Among the entries below, find all lines that include "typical" and copy them.

(Data extracts begins)

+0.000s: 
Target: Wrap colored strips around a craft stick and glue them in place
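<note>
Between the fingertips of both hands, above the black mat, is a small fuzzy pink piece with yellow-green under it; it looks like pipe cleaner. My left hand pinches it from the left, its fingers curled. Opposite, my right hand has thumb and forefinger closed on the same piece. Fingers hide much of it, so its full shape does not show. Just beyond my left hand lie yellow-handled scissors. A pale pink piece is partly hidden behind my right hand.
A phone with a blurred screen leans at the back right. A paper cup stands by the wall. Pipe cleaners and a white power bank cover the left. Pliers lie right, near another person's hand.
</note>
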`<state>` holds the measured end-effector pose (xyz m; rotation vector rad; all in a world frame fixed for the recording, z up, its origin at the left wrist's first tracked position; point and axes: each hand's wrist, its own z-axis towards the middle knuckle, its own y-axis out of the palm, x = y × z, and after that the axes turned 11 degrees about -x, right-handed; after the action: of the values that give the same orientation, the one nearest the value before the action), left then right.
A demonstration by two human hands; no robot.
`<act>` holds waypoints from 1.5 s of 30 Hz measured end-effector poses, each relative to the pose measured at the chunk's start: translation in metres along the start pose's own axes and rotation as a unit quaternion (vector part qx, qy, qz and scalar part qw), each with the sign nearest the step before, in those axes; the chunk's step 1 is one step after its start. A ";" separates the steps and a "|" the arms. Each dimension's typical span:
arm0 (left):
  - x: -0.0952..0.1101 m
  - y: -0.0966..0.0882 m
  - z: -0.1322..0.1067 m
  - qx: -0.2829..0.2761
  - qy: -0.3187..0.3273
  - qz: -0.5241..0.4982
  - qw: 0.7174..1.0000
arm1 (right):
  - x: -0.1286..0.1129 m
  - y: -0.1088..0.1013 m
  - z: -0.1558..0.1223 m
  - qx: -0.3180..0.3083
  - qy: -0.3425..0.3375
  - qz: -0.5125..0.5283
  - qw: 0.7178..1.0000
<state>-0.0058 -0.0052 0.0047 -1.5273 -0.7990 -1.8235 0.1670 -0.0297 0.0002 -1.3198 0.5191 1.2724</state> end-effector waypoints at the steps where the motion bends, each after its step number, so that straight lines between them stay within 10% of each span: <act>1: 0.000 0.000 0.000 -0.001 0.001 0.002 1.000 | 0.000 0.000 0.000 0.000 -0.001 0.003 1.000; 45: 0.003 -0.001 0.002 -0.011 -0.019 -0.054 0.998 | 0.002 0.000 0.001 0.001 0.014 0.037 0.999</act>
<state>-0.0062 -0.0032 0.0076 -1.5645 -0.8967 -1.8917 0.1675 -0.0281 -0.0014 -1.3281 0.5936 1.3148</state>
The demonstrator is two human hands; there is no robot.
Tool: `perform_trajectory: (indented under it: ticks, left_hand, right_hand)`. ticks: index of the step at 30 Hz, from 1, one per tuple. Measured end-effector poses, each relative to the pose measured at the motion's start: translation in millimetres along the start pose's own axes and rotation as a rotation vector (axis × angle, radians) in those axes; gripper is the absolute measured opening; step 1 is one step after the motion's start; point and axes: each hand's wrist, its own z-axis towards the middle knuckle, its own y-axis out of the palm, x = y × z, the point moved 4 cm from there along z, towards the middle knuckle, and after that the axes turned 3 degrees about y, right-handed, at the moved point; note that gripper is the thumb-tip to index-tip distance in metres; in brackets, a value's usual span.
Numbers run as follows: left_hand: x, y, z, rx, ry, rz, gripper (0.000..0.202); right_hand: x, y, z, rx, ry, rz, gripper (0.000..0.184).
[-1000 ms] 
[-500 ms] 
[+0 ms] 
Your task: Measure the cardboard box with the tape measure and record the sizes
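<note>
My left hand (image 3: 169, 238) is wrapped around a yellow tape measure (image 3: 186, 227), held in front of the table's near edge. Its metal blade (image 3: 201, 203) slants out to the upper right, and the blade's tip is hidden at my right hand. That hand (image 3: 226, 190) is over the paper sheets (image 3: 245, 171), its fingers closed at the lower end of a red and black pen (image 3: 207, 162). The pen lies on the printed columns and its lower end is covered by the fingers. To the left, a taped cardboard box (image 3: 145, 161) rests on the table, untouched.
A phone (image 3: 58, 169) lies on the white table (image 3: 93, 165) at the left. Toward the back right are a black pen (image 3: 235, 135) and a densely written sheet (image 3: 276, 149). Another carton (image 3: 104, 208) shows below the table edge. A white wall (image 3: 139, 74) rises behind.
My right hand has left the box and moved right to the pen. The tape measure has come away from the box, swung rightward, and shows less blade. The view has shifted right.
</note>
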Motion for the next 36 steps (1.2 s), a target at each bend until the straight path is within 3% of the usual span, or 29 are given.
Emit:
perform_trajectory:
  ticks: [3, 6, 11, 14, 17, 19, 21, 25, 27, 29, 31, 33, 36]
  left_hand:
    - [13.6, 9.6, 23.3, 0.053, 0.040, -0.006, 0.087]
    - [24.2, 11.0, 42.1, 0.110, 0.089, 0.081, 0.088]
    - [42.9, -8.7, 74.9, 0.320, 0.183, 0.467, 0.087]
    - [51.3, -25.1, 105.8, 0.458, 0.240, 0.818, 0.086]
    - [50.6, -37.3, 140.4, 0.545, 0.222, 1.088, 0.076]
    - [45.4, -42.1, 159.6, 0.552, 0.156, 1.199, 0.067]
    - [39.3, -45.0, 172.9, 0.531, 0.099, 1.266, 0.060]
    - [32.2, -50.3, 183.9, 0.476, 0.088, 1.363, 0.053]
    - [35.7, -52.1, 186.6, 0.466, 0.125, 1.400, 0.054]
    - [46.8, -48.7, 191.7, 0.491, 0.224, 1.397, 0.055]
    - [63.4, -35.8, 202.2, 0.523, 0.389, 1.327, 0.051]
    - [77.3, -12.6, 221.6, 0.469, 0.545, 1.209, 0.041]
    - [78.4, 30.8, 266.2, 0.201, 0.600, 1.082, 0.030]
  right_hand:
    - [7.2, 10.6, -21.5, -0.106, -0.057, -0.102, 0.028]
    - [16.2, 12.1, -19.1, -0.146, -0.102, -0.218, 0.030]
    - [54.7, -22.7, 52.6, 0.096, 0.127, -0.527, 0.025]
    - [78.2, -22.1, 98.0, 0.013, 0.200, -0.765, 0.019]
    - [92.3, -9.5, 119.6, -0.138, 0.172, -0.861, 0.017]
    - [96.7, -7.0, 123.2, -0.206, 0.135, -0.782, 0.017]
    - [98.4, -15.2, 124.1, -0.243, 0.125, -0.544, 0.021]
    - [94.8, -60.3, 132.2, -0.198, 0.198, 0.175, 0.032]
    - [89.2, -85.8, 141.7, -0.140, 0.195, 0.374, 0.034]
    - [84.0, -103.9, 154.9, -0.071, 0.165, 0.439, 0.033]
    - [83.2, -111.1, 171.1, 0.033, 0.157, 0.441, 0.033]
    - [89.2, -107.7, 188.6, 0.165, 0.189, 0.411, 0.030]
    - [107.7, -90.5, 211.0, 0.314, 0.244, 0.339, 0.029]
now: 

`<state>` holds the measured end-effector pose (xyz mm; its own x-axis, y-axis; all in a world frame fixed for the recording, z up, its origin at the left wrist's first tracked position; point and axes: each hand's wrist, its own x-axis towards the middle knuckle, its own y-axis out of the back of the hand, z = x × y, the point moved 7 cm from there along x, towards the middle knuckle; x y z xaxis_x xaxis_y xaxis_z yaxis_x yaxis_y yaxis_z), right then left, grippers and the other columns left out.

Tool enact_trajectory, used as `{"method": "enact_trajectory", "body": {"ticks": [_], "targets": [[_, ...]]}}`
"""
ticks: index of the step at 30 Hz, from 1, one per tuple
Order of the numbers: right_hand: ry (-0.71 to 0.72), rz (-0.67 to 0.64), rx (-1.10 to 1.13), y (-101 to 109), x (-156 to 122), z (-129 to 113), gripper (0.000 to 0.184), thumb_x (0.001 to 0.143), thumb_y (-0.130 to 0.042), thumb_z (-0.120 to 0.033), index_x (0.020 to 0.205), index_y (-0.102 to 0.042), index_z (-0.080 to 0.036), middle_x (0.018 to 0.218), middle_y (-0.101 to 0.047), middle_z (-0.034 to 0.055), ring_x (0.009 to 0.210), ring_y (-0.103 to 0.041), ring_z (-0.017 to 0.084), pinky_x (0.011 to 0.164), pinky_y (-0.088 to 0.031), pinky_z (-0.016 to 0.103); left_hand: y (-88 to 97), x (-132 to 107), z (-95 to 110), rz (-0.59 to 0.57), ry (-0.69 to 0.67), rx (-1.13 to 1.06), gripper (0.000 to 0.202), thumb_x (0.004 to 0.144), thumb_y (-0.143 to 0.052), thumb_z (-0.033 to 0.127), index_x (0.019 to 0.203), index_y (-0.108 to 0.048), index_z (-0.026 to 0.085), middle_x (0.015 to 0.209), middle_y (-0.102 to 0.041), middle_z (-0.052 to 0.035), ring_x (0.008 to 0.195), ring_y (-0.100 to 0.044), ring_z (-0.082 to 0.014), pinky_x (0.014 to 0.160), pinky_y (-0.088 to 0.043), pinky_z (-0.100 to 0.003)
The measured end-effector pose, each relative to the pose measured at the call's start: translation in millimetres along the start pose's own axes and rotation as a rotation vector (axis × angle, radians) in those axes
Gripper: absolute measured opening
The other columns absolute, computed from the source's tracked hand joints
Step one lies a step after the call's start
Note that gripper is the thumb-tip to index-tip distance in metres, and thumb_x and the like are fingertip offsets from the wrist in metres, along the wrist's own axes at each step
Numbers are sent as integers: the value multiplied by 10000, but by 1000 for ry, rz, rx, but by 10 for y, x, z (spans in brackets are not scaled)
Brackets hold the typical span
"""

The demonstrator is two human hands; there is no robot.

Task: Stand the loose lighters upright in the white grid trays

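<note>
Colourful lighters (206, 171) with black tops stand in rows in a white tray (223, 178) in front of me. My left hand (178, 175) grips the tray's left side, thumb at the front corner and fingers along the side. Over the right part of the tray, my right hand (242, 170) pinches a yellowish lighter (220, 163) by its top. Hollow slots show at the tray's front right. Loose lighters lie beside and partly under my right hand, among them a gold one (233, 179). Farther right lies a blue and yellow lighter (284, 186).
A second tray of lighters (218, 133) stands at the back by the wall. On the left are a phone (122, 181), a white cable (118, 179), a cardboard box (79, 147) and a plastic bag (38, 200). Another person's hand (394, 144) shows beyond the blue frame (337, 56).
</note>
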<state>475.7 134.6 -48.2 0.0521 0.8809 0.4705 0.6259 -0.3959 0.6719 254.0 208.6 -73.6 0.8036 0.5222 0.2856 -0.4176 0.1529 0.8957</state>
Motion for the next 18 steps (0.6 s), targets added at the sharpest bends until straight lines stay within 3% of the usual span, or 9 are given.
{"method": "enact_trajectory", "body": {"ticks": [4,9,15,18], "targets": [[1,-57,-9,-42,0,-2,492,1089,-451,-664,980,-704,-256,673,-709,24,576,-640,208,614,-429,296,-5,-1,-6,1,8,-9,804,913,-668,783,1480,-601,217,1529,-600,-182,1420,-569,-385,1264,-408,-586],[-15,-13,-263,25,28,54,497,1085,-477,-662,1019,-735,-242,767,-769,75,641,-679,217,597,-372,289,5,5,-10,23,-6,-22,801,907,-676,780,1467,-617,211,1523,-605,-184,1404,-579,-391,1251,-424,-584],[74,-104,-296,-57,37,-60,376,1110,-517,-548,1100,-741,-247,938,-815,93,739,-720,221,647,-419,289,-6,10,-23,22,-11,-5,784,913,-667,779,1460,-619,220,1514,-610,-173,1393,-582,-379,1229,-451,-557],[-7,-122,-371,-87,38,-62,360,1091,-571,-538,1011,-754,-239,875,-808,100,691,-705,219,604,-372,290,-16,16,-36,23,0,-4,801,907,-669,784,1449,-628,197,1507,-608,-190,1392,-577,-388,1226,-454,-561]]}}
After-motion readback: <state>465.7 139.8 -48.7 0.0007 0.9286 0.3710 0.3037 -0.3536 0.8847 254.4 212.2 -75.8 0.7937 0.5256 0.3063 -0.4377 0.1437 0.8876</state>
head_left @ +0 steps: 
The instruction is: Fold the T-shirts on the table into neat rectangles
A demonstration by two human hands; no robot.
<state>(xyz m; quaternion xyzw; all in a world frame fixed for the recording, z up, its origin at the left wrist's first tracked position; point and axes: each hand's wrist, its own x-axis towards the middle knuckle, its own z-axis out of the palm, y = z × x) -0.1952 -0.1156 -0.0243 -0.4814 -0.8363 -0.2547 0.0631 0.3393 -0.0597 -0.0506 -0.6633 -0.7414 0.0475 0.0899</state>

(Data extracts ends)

→ **Task solution**:
`<act>` holds waypoints from 1.5 s of 30 Hz measured end-effector poses, each relative to the pose measured at the chunk's start: translation in metres along the start pose's own axes and rotation as a unit quaternion (vector part qx, qy, qz and scalar part qw), each with the sign nearest the step before, in those axes; the chunk's step 1 is one step after its start. A ";" separates the steps and a "|" the arms. Each dimension's typical span:
Brackets hold the typical span

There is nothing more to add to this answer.